For 125 years, creative arts have been an important part of life at Laura Baker Services Association (LBSA). Wendell Arneson knew from the age of six that he wanted to be an artist. So, it’s no surprise that LBSA and the local award-winning artist eventually found each other.
“I knew I either wanted to be a cowboy or an artist,” Wendell says, reflecting on the origin of his curiosity with drawing and other artistic endeavors. He grew up on a dairy farm in central Wisconsin, and at age six was given a pony. “He kicked me in the leg and the decision was made.”
Growing up in a small town, there were no art teachers, and art wasn’t a subject that was offered in school. However, Wendell said he was “always drawn to art” and spent a lot of time during his childhood observing, drawing and doing paint by numbers. After high school, Wendell studied art at Luther College and later attended Bowling Green University. In between undergrad and graduate school, Wendell taught in public school in Wisconsin for eight years not far from where he grew up.
Wendell looks at an early childhood drawing
Later, while at Bowling Green, a nine-month sabbatical at St. Olaf College brought Wendell to Northfield, where he would later meet his wife, Beth. 38 years later, Wendell retired from the St. Olaf Art Department after a distinguished career of teaching his passion for art to hundreds of students. Wendell has retired from teaching but remains active as a professional artist, spending five days a week in his artist studio in downtown Northfield. His work is represented in galleries in Door County, Wisconsin; Minneapolis; and Des Moines. Wendell says of his professional career, “I feel like I have never worked in my life. I feel so blessed.”
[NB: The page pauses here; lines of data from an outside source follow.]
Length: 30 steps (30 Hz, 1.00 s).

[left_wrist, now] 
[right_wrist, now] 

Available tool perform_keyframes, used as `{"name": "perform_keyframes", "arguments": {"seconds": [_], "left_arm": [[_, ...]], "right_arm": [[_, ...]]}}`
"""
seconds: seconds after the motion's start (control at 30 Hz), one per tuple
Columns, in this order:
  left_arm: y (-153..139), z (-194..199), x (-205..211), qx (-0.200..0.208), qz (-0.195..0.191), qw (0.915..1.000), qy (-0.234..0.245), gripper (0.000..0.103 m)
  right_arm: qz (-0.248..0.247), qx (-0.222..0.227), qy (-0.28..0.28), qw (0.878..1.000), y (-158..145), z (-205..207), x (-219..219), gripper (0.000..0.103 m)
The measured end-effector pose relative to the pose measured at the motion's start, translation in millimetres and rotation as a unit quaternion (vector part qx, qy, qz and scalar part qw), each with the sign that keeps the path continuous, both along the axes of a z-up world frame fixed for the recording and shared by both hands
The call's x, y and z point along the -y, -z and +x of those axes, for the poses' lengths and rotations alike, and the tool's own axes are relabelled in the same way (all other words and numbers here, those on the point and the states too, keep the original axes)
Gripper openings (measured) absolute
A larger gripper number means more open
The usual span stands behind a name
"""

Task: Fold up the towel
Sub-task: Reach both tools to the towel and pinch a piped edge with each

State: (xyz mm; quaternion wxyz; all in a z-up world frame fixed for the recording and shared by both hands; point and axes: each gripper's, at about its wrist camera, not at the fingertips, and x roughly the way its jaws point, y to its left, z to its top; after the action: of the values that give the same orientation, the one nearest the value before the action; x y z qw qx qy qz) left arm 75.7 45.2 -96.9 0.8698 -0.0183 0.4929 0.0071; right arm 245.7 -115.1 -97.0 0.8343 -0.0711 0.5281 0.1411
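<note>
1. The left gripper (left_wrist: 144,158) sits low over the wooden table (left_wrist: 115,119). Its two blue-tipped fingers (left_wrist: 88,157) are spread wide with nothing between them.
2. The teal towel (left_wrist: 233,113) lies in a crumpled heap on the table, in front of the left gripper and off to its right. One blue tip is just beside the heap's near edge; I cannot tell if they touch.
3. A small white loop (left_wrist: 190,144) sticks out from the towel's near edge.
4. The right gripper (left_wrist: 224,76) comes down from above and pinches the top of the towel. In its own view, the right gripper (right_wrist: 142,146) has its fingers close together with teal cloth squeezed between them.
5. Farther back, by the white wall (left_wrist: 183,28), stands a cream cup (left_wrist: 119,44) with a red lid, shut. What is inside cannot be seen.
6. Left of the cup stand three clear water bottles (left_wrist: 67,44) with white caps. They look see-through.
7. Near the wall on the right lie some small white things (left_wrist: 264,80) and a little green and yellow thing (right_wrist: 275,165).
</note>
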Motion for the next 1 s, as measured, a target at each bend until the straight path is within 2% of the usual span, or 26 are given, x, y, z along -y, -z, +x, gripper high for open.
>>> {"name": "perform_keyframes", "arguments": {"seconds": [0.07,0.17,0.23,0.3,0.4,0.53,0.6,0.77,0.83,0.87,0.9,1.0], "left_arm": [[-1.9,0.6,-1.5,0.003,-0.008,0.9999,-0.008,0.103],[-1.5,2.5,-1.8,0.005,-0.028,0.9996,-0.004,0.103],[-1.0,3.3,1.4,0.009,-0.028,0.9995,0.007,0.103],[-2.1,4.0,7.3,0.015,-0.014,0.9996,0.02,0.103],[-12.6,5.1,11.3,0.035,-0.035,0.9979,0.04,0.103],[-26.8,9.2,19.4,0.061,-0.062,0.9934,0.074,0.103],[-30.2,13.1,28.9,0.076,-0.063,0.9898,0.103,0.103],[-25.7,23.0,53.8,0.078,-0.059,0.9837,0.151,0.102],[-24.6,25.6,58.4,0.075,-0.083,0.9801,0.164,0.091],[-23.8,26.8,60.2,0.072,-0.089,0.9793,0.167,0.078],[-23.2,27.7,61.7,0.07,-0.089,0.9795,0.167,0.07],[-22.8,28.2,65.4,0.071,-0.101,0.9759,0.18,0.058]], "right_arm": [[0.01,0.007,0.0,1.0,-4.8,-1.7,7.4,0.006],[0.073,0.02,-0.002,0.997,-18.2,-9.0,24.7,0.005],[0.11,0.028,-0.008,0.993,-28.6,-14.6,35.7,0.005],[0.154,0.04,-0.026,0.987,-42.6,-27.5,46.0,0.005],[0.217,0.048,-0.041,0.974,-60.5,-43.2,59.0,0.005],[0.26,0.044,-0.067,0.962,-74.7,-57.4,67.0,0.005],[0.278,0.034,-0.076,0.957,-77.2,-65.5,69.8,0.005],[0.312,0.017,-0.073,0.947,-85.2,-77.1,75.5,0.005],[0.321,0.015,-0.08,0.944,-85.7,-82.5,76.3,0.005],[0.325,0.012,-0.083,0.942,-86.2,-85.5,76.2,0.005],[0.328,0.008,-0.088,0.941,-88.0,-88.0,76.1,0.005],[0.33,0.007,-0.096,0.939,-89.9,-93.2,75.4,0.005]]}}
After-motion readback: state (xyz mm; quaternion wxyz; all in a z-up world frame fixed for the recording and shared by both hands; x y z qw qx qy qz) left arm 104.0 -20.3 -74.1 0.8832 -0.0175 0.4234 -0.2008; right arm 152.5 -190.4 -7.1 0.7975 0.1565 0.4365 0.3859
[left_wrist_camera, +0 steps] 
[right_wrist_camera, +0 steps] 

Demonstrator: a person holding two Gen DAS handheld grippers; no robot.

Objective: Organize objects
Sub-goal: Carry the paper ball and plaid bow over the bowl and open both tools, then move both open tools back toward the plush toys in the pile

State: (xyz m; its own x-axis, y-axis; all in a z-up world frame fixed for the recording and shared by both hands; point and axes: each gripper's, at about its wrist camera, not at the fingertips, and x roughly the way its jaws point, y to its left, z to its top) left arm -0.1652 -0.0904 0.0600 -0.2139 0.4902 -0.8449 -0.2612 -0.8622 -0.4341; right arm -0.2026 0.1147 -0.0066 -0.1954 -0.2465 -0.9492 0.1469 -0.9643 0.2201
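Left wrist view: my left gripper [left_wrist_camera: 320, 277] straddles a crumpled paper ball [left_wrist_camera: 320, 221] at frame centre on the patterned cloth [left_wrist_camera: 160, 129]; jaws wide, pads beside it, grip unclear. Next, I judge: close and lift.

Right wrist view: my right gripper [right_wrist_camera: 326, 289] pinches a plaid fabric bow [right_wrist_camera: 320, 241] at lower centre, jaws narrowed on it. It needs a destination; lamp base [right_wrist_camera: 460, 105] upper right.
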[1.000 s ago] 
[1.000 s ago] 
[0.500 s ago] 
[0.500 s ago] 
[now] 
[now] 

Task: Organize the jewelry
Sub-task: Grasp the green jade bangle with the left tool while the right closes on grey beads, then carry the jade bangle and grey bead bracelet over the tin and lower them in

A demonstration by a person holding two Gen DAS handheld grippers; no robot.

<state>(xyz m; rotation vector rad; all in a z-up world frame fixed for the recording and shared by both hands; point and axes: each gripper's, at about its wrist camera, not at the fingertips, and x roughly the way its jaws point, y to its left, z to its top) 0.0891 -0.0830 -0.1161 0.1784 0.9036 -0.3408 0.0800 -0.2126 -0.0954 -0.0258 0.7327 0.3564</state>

After arriving in Northfield, Wendell was aware of LBSA, but he became more familiar with the organization after his daughters volunteered to help out at LBSA when they were in high school. “When we adopted Mari and Kate (from China and Vietnam), we became more aware of the impacts on marginalized people.” Motivated by an interest in helping people feel included, Wendell decided to approach LBSA approximately 12 years ago with an offer. “I hear you have an annual benefit. Can I donate a piece?” Of course the answer was YES.
A Win-Win Scenario
Since that time, Wendell has donated over a dozen of his works to LBSA. LBSA then auctions his art at LBSA events, like the annual Gala each December. All the proceeds go to fund housing and support services for people with developmental disabilities. Wendell is a great example of how members of the community find unique ways to share their talents and passions with LBSA, ultimately providing a win-win scenario for the volunteer/community supporter and for LBSA. Wendell feels joy that he is supporting individuals with developmental disabilities who have historically been excluded from society.
“I am so happy to do it. If I can support in any small way people who have been marginalized, then I feel blessed.”
For LBSA, the benefit is receiving more than $40,000 from the sale of Wendell’s artwork. These funds are needed to help LBSA bridge the growing gap between declining Medicaid reimbursement revenue and increasing operating expenses.
LBSA is grateful to Wendell for his years of support and sharing his artistic gifts to help LBSA continue its mission!